Il est dit que les hommes, trop habitués à leurs propres privilèges, y seraient aveugles. Suivant la même logique, certaines féministes manqueront elles-mêmes de recul : quelle place pour la lesbienne, la non-blanche, la musulmane, la handicapée, la prostituée, la transgenre à l’intérieur du mouvement ? Chacune de ces femmes vit des expériences différentes et des discriminations croisées, elles sont cependant reléguées au rang de minorité à l’intérieur d’un groupe déjà opprimé, leur combat étant estampillé “divers”, dans la mesure où il ne concernerait pas la majorité des militantes. Des femmes le plus souvent issues de la classe moyenne, éduquées, ayant elles-mêmes bénéficié d’un niveau de vie inaccessible à d’autres.

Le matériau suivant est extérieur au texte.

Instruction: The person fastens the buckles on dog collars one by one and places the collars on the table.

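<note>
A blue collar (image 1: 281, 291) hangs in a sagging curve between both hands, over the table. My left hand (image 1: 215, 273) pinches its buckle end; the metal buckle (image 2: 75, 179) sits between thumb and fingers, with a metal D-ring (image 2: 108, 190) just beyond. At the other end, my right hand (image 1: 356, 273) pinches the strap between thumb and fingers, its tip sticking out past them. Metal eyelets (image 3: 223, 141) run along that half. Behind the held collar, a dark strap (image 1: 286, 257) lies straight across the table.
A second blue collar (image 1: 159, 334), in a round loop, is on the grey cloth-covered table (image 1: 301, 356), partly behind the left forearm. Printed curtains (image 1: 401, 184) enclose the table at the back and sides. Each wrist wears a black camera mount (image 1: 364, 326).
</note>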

Une multitude de courants féministes va voir le jour, répondant à la multiplicité des oppressions subies par les femmes – non pas seulement de genre mais portant également sur l’identité sexuelle, la classe sociale, l’appartenance ethnique ou encore la confession religieuse. Si cet éclatement a comme désavantage de rendre la cause féministe plus floue d’un point de vue extérieur, il est néanmoins réaliste.

Artiste : Valentin Brown

Artiste : Valentin Brown

L’appropriation de Rosie devient alors un pied-de-nez. L’étonnement que suscite le détournement de l’image est significatif : il fait écho à un manque de visibilité criant. Nous vivons dans une société où l’image tient une place cruciale, nous sommes exposés à longueur de temps à des publicités, des films, des séries, des photographies qui influencent notre vision du monde, de ceux qui nous entourent et de nous-mêmes. Seulement, certains groupes sociaux sont condamnés à n’être jamais représentés ou alors à travers des clichés dans lesquels certains finissent par se conforter, faute de modèles plus valorisants dans lesquels se projeter.

Artiste : Barbara Alessandri

Artiste : Barbara Alessandri

Instrumentalisation, neutralisation ou appropriation ?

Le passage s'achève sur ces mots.